Pacific Daylight Time (PDT)
Pacific Daylight Time (UTC-7)
The Pacific Daylight Time (PDT) is a unit of timezones used in scientific, engineering, and practical contexts. Unit standardization in the field of timezones has evolved over centuries as international scientific bodies and engineering organizations developed consistent measurement frameworks. The International System of Units (SI) provides the modern foundation for most technical measurements, though legacy units from national and industrial traditions continue to be used alongside SI units in many fields. The Pacific Daylight Time is precisely defined to ensure consistent, reproducible measurements across laboratories and industries worldwide.

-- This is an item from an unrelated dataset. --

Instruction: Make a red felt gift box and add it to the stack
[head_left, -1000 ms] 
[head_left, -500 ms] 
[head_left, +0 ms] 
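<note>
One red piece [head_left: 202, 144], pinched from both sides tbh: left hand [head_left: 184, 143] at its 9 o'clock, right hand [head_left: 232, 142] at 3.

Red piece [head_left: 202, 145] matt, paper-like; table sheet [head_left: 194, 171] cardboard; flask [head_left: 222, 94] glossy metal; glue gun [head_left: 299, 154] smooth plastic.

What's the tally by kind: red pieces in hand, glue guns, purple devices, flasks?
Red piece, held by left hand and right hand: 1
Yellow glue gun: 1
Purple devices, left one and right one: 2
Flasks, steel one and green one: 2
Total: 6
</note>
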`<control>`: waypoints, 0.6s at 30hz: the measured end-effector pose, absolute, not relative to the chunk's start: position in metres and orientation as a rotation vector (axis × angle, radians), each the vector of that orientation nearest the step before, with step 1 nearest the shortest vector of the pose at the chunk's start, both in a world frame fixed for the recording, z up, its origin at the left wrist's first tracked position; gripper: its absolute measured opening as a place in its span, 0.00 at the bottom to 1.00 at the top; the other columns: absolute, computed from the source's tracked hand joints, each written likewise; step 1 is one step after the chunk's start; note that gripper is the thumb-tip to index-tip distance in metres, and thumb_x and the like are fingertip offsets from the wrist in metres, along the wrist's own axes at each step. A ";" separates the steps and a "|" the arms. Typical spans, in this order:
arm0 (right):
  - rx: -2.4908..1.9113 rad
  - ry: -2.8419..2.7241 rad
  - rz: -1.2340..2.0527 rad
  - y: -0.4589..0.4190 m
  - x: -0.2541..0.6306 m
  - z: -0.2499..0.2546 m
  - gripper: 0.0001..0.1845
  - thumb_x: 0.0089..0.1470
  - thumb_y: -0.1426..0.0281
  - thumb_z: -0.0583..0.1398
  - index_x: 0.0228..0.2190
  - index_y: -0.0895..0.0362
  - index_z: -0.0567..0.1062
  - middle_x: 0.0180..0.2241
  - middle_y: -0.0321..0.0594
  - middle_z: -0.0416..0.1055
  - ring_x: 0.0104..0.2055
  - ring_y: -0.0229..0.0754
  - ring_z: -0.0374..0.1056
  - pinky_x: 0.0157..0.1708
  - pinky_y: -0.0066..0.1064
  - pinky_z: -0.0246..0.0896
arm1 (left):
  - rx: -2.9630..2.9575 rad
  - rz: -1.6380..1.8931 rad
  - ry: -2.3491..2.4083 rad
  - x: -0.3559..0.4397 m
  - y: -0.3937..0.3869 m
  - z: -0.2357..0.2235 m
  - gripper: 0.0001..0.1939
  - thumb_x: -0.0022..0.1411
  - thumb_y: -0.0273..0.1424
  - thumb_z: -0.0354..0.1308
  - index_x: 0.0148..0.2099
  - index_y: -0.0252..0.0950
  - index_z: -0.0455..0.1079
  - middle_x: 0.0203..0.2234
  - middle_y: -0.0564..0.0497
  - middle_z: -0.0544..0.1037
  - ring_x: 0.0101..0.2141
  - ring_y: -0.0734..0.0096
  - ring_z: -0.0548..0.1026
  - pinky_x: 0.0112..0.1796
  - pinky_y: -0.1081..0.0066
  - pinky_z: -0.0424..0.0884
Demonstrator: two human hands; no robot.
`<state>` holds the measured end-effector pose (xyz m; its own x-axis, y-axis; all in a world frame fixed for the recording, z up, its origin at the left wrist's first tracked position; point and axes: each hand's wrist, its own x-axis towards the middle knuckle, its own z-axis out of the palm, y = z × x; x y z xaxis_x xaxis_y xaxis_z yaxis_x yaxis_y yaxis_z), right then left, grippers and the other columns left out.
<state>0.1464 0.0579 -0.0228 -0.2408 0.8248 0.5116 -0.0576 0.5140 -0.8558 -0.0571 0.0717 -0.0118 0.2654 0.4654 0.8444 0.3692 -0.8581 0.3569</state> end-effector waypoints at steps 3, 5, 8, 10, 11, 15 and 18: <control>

Accurate timezones measurement is critical in engineering, science, commerce, and everyday life. Using the correct unit and applying conversions precisely prevents errors that can be costly or dangerous in professional applications. MegaCalc provides instant, precise conversions for the Pacific Daylight Time and all related units so you can work confidently across unit systems.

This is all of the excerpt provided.